Drupal 6 patterns: static caching

18th Jun 2010 // By Chris // Drupal Planet

Drupal 6 is database-heavy, so it is our duty as responsible developers to reduce, as far as possible, the amount of load on the database. This means preventing two identical queries running during the same page request, and we can achieve this through re-use of a code pattern used extensively in core.

This article's topic has probably been covered elsewhere many times, as the pattern is not exclusive to Drupal, and is used quite heavily throughout PHP (and possibly other languages), but it's important enough to reiterate here.

The basic premise is this: you have some database heavy lifting to do. Perhaps you have a complicated query that involves a bunch of joins and is not quick, but must be run. You write a function that can perform this query for you:

  1. function mymodule_get_foo() {
  2.   // This is not a complicated query, but yours might be much more significant.
  3.   return db_result(db_query("SELECT foo FROM {mymodule_foos} ORDER BY created DESC LIMIT 1"));
  4. }

Perhaps initially, you call that function just once in your code. But then you add more code, and you find that you're calling that function many times. Each time the function runs, the database query runs, causing an unnecessary delay: you knew the result the first time around, and nothing has changed, so the result will be the same, whether you repeat the query or not.

  1. function mymodule_do_fooing() {
  2.   $foos = array();
  3.  
  4.   // We run this 1000 times, so we run 1000 expensive database queries, yet the result
  5.   // will be the same each time.
  6.   for ($i = 0; $i < 1000; $i++) {
  7.     $foos[] = mymodule_get_foo();
  8.   }
  9. }

The solution is to use the static keyword in conjunction with a variable in order to 'save a copy' of the variable within the scope of that function, so that next time the function runs in the same page request, the variable is still there.

  1. function mymodule_get_foo() {
  2.   // "Remember" the value of the variable from last time we set it.
  3.   static $foo;
  4.  
  5.   // If it's never been set before, we need to set it for the first and only time.
  6.   if (!isset($foo)) {
  7.     // This is not a complicated query, but yours might be much more significant.
  8.     $foo = db_result(db_query("SELECT foo FROM {mymodule_foos} ORDER BY created DESC LIMIT 1"));
  9.   }
  10.  
  11.   // Return either the "remembered" value or the one we just got from the database.
  12.   return $foo;
  13. }

This is only useful if the function runs multiple times in the same page request. If one user requests a page, and the variable becomes statically cached like this, then a second user requests the same page later, the statically cached variable is no longer available.
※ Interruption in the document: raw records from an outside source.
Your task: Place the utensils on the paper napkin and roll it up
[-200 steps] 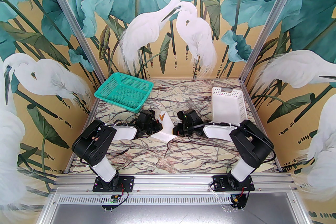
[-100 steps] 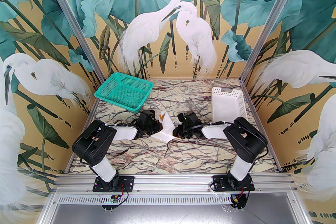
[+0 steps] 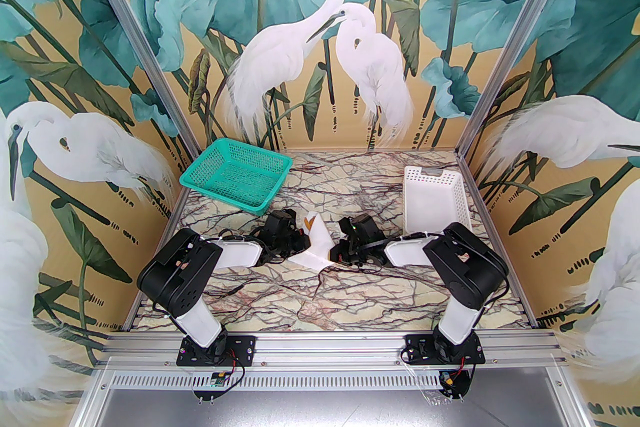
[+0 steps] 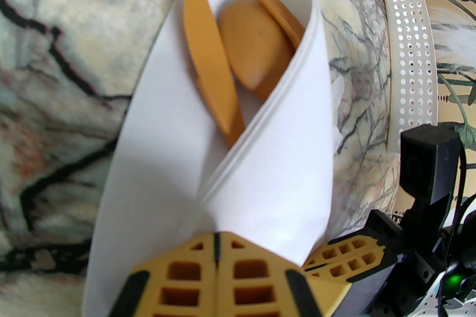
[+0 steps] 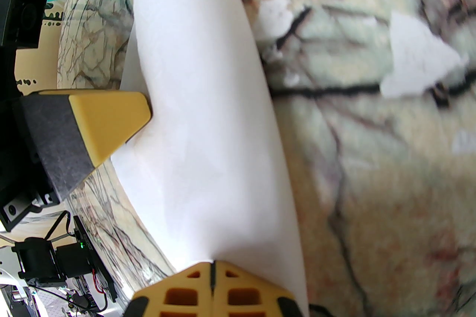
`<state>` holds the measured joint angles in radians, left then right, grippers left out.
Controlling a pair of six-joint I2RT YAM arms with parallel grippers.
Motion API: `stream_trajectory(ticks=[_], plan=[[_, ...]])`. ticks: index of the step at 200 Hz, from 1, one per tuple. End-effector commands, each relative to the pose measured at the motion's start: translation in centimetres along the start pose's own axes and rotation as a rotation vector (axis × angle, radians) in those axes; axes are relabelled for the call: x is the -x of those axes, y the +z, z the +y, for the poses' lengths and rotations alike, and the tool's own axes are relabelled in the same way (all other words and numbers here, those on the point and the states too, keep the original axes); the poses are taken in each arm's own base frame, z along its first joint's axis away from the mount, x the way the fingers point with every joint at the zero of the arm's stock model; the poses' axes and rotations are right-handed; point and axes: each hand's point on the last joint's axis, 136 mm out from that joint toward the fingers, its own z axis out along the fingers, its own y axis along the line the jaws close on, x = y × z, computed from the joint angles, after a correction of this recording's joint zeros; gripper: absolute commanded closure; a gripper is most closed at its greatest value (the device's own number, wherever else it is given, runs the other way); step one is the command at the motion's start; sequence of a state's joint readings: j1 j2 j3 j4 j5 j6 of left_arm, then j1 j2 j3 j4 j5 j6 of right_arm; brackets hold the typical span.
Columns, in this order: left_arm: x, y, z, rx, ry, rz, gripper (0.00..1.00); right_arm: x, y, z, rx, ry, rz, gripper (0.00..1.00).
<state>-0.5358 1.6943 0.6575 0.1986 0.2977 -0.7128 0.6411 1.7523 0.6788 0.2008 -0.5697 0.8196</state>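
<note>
The white paper napkin [image 3: 311,249] lies folded over into a cone between both grippers at mid-table. Orange-brown utensils [image 3: 311,221] poke out of its far end. The left wrist view looks into the napkin [image 4: 267,167]: a flat knife-like piece [image 4: 208,59], a rounded spoon bowl [image 4: 256,44] and a third piece [image 4: 279,16] lie inside. My left gripper [image 4: 216,235] is shut, pinching the napkin's near edge. From the right, my right gripper [image 5: 212,265] is shut on the napkin [image 5: 208,115]; the left finger [image 5: 111,115] touches its other side.
A green mesh basket [image 3: 235,174] stands at the back left, and a white perforated basket [image 3: 435,199] at the back right. The marble table [image 3: 320,305] stretches between the grippers and the arm bases.
The right arm's elbow has swung left toward the centre, and its wrist has shifted slightly along the napkin. The left arm and the napkin hold their place.
</note>
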Motion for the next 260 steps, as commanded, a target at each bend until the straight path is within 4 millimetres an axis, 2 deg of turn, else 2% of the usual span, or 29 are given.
stream_trajectory(ticks=[1,45,68,93,124,155,222,260], plan=[[-3.6,0.1,3.6,0.151,-0.010,0.096,1.00,-3.6,-0.6,-3.2,-0.093,0.096,0.081,1.00],[-4.6,0.1,3.8,0.158,-0.012,0.095,1.00,-4.8,-2.5,-2.3,-0.081,0.083,0.090,1.00],[-4.9,-0.1,3.6,0.156,-0.003,0.101,1.00,-4.8,-3.8,-1.6,-0.083,0.052,0.082,1.00],[-5.3,-0.2,3.4,0.158,0.008,0.106,1.00,-3.2,-5.4,-0.2,-0.051,0.025,0.028,1.00],[-5.7,-0.3,3.3,0.160,0.017,0.110,1.00,-0.1,-7.0,1.3,-0.009,-0.010,-0.062,1.00],[-6.2,-0.2,3.3,0.164,0.025,0.116,1.00,0.9,-5.8,2.6,0.056,-0.027,-0.034,1.00],[-6.1,-0.3,3.4,0.175,0.031,0.110,1.00,-0.4,-1.6,2.4,0.059,-0.019,0.051,1.00],[-6.1,-0.3,3.8,0.196,0.035,0.113,1.00,-2.2,-0.3,0.4,-0.009,0.010,0.114,1.00]])
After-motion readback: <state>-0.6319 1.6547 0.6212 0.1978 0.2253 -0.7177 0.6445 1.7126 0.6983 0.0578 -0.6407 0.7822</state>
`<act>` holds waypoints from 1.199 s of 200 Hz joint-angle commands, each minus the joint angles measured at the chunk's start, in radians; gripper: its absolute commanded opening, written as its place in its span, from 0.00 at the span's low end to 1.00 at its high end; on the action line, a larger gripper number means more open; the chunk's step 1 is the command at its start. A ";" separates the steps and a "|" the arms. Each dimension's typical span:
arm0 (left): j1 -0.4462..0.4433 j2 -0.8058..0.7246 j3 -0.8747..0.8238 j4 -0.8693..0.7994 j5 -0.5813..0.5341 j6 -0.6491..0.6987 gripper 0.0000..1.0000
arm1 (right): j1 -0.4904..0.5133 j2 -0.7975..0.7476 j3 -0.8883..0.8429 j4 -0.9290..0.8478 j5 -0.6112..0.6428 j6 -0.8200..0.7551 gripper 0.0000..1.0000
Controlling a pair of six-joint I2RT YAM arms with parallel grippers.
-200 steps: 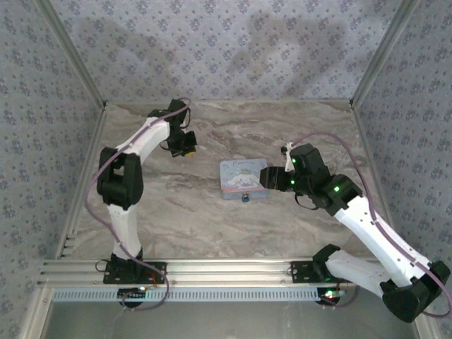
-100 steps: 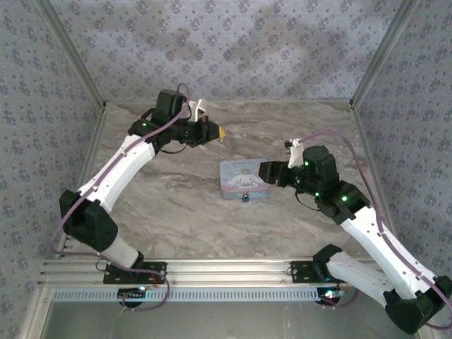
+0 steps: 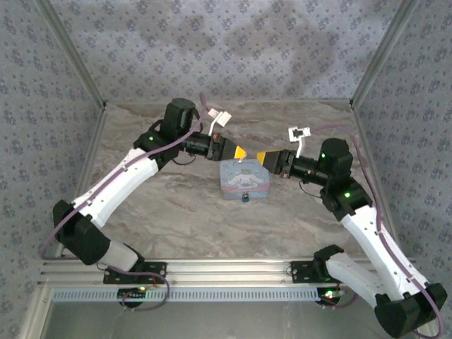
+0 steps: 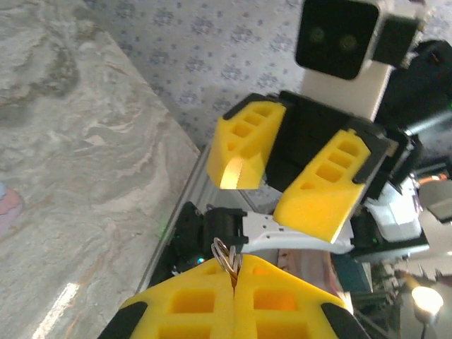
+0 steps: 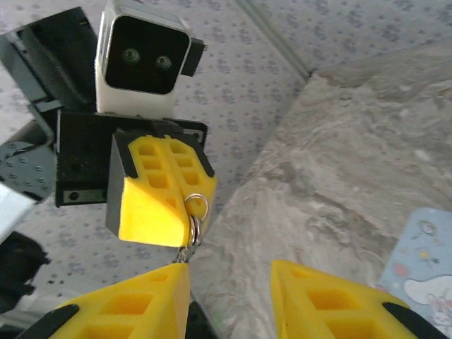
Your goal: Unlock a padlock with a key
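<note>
My left gripper [image 3: 239, 151] hovers above the far edge of the pale blue tin [image 3: 244, 178], shut on the key. In the left wrist view the key's rings [image 4: 227, 256] stick out from between the closed yellow pads [image 4: 183, 307]. My right gripper [image 3: 263, 157] faces it tip to tip, a small gap away. The right wrist view has my right gripper [image 5: 229, 282] open, and the key [image 5: 182, 253] dangles from the rings [image 5: 196, 212] just beside its left fingertip. The padlock [image 3: 245, 198] is a tiny dark lump at the tin's near edge.
The tin [image 5: 424, 261] lies mid-table on the marble top [image 3: 183, 205]. Patterned walls close in the back and both sides, and an aluminium rail [image 3: 226, 268] runs along the near edge by the arm bases.
The left arm swung from the far left to the centre, carrying the key. The right gripper rose from beside the tin, turned to face the left one, and its jaws narrowed.
</note>
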 commanded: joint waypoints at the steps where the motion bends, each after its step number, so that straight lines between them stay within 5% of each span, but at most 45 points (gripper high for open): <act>1: -0.011 -0.037 -0.003 0.069 0.068 0.027 0.00 | -0.006 -0.017 -0.027 0.149 -0.096 0.082 0.34; 189: -0.060 -0.018 0.021 0.151 0.135 0.012 0.00 | 0.060 -0.001 -0.054 0.277 -0.140 0.123 0.30; 240: -0.067 -0.021 0.015 0.179 0.155 0.002 0.00 | 0.080 0.004 -0.057 0.309 -0.147 0.120 0.13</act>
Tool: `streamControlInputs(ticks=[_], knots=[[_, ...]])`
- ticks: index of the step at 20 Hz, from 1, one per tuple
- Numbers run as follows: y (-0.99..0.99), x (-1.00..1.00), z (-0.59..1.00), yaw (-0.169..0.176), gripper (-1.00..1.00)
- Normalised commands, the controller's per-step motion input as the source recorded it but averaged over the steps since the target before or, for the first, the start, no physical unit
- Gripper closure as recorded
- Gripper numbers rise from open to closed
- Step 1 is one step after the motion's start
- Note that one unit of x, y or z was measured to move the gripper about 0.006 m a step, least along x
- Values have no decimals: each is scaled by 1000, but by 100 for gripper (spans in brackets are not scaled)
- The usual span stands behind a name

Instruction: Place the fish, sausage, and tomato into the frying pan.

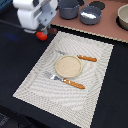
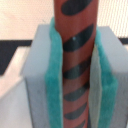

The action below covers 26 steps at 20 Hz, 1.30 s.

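Note:
In the wrist view my gripper (image 2: 75, 80) is shut on the sausage (image 2: 75, 35), a reddish-brown stick with dark stripes held upright between the green pads (image 2: 52, 75). In the exterior view the gripper (image 1: 41, 27) hangs at the far left, just above the red tomato (image 1: 41, 36), which lies on the dark surface beside the placemat. The blue-grey frying pan (image 1: 90, 15) sits on the wooden board at the back, well to the exterior view's right of the gripper. The fish is not in view.
A grey pot (image 1: 68, 9) stands left of the pan, with a dark lid (image 1: 98, 4) behind. A bowl (image 1: 123, 17) sits at the far right. On the striped placemat (image 1: 35, 82) are a tan plate (image 1: 67, 66), a knife (image 1: 87, 58) and a fork (image 1: 67, 81).

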Motion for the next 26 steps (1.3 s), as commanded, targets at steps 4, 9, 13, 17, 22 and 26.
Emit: streamControlInputs(ticks=[4,9,13,17,22,26], knots=[[803,826,956,0,100],[766,724,610,0,100],[745,706,337,0,100],[758,693,36,0,100],[776,694,0,0,100],[784,674,-1,0,100]])
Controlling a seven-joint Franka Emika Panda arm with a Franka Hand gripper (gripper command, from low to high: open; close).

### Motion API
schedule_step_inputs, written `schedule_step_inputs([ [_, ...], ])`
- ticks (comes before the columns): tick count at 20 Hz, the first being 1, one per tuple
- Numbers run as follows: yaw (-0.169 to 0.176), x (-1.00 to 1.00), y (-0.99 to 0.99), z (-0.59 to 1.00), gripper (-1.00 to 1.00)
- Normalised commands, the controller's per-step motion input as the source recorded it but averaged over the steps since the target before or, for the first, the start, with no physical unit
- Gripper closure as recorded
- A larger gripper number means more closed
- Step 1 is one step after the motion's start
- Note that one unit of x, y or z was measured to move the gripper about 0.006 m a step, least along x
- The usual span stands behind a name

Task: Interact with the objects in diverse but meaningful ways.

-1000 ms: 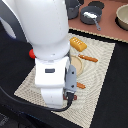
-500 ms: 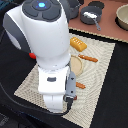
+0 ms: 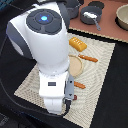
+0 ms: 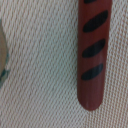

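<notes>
I counted one bread (image 3: 77, 44); only the wrist view showed one sausage (image 4: 93, 55) close; hand state unclear.

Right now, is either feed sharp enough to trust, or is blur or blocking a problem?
Wrist view: soft focus at close range, though the sausage and its dark stripes read clearly. Exterior view: coarse, and the arm blocks much of the mat; jaws hidden.

Panda arm (image 3: 47, 55) fills ext view's left, white links bent fwd, round joint cap w/ blue light on top. Wrist block points down, low over the surface. Tool itself hidden under wrist; jaw state can't tell. Wrist cam shows no fingers.
</notes>
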Motion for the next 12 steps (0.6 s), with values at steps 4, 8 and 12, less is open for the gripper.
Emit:
schedule_step_inputs([
  [4,0.0,0.45,-0.12,0.0,-1.0],
  [8,0.0,0.45,-0.12,0.0,1.0],
  [12,0.0,0.45,-0.13,0.0,1.0],
])
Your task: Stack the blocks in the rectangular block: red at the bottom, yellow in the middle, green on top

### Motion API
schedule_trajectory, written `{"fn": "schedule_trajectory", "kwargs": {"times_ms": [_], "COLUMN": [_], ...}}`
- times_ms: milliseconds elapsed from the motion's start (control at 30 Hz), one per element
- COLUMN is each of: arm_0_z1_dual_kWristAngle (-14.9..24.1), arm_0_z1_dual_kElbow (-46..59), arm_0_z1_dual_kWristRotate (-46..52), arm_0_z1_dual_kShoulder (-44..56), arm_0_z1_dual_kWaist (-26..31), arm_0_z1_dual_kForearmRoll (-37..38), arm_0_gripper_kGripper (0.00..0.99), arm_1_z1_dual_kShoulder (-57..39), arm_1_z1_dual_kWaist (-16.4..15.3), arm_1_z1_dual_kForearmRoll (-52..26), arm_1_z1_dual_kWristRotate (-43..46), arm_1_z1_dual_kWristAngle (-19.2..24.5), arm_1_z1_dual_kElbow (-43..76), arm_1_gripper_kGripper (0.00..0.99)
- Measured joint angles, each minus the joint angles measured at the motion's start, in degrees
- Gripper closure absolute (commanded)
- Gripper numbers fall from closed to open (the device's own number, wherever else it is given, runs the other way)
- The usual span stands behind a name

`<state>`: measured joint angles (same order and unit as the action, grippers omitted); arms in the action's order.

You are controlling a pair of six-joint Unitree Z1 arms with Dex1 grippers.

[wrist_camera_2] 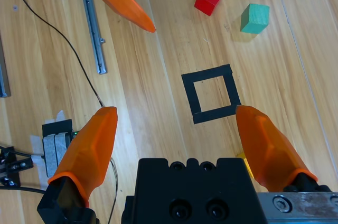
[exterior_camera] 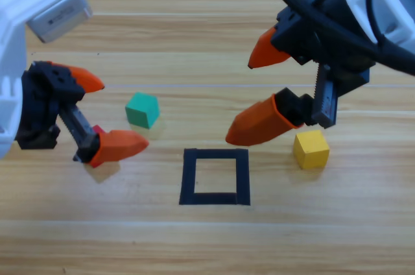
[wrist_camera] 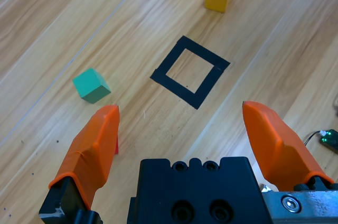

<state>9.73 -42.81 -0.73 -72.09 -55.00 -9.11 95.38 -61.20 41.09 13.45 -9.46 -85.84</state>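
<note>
I observe the black tape square (exterior_camera: 214, 176) lying on the wooden tabletop (exterior_camera: 207, 242) near the middle of its front edge, with only bare wood inside it. None of the three cubes is in the outline.

The left gripper (exterior_camera: 110, 113) hangs over the left part of the tabletop with its jaws wide apart and nothing between them. The red cube (exterior_camera: 96, 133) sits on the wood under its lower jaw, largely hidden from above; in the left wrist view only a sliver of it (wrist_camera: 116, 146) shows beside that jaw. The teal-green cube (exterior_camera: 142, 109) rests just right of this gripper, apart from the jaws and well left of the outline.

The right gripper (exterior_camera: 249, 98) hovers above and to the right of the outline, jaws spread, holding nothing. The yellow cube (exterior_camera: 311, 149) stands on the wood just beside its lower jaw, right of the outline and not touching the tape.
</note>
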Motion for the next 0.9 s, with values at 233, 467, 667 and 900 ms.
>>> {"fn": "schedule_trajectory", "kwargs": {"times_ms": [233, 467, 667, 900], "arm_0_z1_dual_kWristAngle": [0.00, 0.00, 0.01, 5.01], "arm_0_z1_dual_kElbow": [-0.14, -0.33, -0.71, -8.65], "arm_0_z1_dual_kWristRotate": [0.00, 0.00, 0.80, 16.86], "arm_0_z1_dual_kShoulder": [-1.79, -2.18, -2.42, -7.48], "arm_0_z1_dual_kWaist": [0.00, 0.00, 0.00, 0.00], "arm_0_z1_dual_kForearmRoll": [-0.73, -0.73, -0.75, -3.42], "arm_0_gripper_kGripper": [0.000, 0.000, 0.001, 0.001], "arm_1_z1_dual_kShoulder": [0.00, 0.00, 1.18, 8.19], "arm_1_z1_dual_kWaist": [0.00, 2.57, 15.84, 22.50], "arm_1_z1_dual_kForearmRoll": [0.00, 0.00, -0.12, -0.24], "arm_1_z1_dual_kWristRotate": [-0.51, -8.19, -13.74, -13.90], "arm_1_z1_dual_kWristAngle": [0.00, 0.06, -3.38, 0.46], "arm_1_z1_dual_kElbow": [0.48, 0.37, -1.20, 0.49], "arm_1_gripper_kGripper": [0.008, 0.010, 0.005, 0.005]}}
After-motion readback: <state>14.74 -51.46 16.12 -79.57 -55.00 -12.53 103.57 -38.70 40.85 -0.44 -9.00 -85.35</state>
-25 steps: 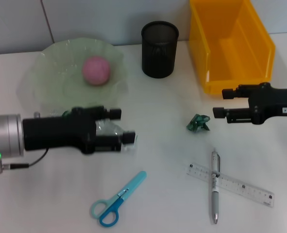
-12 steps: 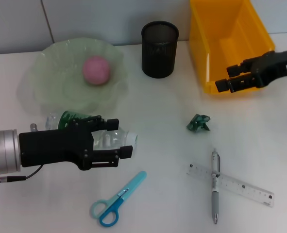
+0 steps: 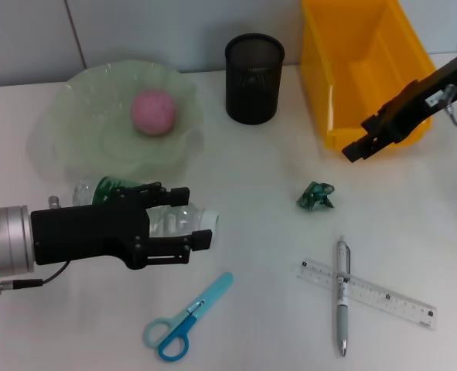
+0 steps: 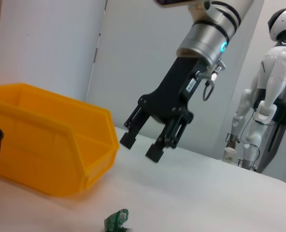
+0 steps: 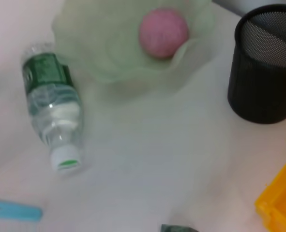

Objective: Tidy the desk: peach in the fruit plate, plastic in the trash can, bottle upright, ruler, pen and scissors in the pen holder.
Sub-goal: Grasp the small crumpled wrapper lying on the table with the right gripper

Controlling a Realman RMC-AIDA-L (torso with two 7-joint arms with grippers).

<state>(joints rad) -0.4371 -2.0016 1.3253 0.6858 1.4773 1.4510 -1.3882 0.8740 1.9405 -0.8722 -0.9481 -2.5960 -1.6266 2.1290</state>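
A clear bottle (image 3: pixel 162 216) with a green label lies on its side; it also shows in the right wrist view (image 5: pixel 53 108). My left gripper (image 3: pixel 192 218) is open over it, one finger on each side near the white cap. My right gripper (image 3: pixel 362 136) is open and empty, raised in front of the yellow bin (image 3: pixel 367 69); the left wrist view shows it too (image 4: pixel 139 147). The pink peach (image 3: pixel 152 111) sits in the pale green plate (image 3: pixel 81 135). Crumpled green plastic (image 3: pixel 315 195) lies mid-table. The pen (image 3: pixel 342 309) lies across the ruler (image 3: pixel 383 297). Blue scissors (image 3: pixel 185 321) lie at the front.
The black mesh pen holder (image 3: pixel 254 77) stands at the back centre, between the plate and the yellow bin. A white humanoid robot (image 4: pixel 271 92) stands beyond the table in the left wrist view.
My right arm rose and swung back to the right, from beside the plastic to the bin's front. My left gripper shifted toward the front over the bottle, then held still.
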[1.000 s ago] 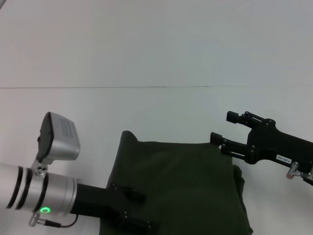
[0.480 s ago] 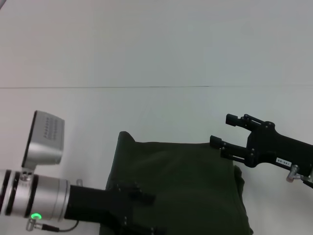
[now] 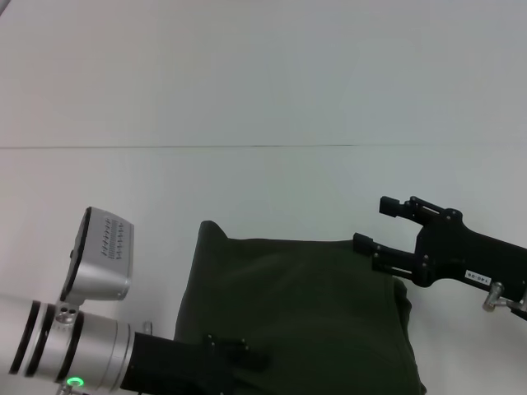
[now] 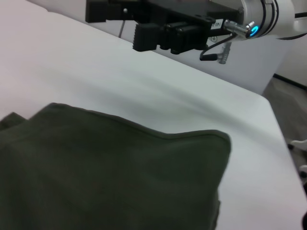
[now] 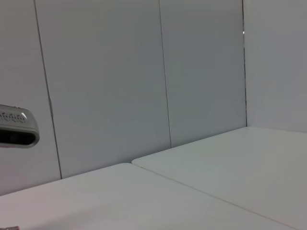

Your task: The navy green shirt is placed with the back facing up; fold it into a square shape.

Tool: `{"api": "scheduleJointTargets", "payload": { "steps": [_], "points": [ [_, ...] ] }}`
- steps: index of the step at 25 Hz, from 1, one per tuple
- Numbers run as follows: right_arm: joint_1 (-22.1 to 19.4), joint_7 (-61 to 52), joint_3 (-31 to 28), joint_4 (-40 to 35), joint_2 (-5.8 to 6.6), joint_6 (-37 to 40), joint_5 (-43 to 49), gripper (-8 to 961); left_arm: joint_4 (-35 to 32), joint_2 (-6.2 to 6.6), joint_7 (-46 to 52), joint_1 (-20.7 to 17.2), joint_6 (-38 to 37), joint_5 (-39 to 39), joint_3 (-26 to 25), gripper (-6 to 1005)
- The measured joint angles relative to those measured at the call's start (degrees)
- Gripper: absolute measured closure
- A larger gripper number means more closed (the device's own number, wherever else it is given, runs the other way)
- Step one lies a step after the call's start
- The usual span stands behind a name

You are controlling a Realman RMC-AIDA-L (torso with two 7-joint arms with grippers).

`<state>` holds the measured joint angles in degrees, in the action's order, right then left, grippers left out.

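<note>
left claw [image 3: 235,355] pulled back | shirt [image 3: 296,313] folded | right claw [image 3: 380,224] beside

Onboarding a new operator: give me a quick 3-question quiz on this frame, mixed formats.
1. True or false: the navy green shirt lies spread out flat with both sleeves showing.
2. Which gripper is at the shirt's right edge? A) left gripper B) right gripper
3. Fill in: in the head view, the left gripper is over the shirt's ____ near corner.

Key:
1. False; it is already a folded block.
2. B; the right gripper has its fingers open there.
3. left
</note>
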<state>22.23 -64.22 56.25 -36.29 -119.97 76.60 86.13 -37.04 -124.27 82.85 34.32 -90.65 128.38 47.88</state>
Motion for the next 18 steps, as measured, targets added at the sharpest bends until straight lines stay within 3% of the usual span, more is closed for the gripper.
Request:
{"api": "scheduleJointTargets", "payload": {
  "steps": [3,9,13,18],
  "points": [
    [-0.27,0.30,-0.04,0.00,0.00,0.17,0.01,115,-0.56,0.12,1.09,0.02,-2.74,-0.15,-1.29,66],
    [-1.02,0.96,-0.09,-0.88,0.18,4.11,4.05,115,-3.30,0.82,0.77,-1.02,-10.07,-3.57,-11.74,66],
    [-1.95,5.18,-0.04,0.00,-0.17,6.03,8.45,115,-3.37,1.28,0.62,-1.49,-10.49,-4.17,-17.11,67],
    [-2.62,12.60,0.09,4.57,-0.21,6.04,9.11,116,-3.09,1.33,0.35,-1.95,-9.91,-5.48,-18.97,67]
  ]
}}
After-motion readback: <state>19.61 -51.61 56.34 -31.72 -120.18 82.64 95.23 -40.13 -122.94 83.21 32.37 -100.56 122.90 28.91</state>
I made a big assumption earlier on when I said that we know nothing has changed in the database between the first and second times that we wanted the data. You must make sure this is the case, or you'll cause yourself a huge headache when you can't figure out why your database queries aren't working (they are, but because you've cached the result, it looks like they aren't). An example is when you load a node, change the node, then load it again.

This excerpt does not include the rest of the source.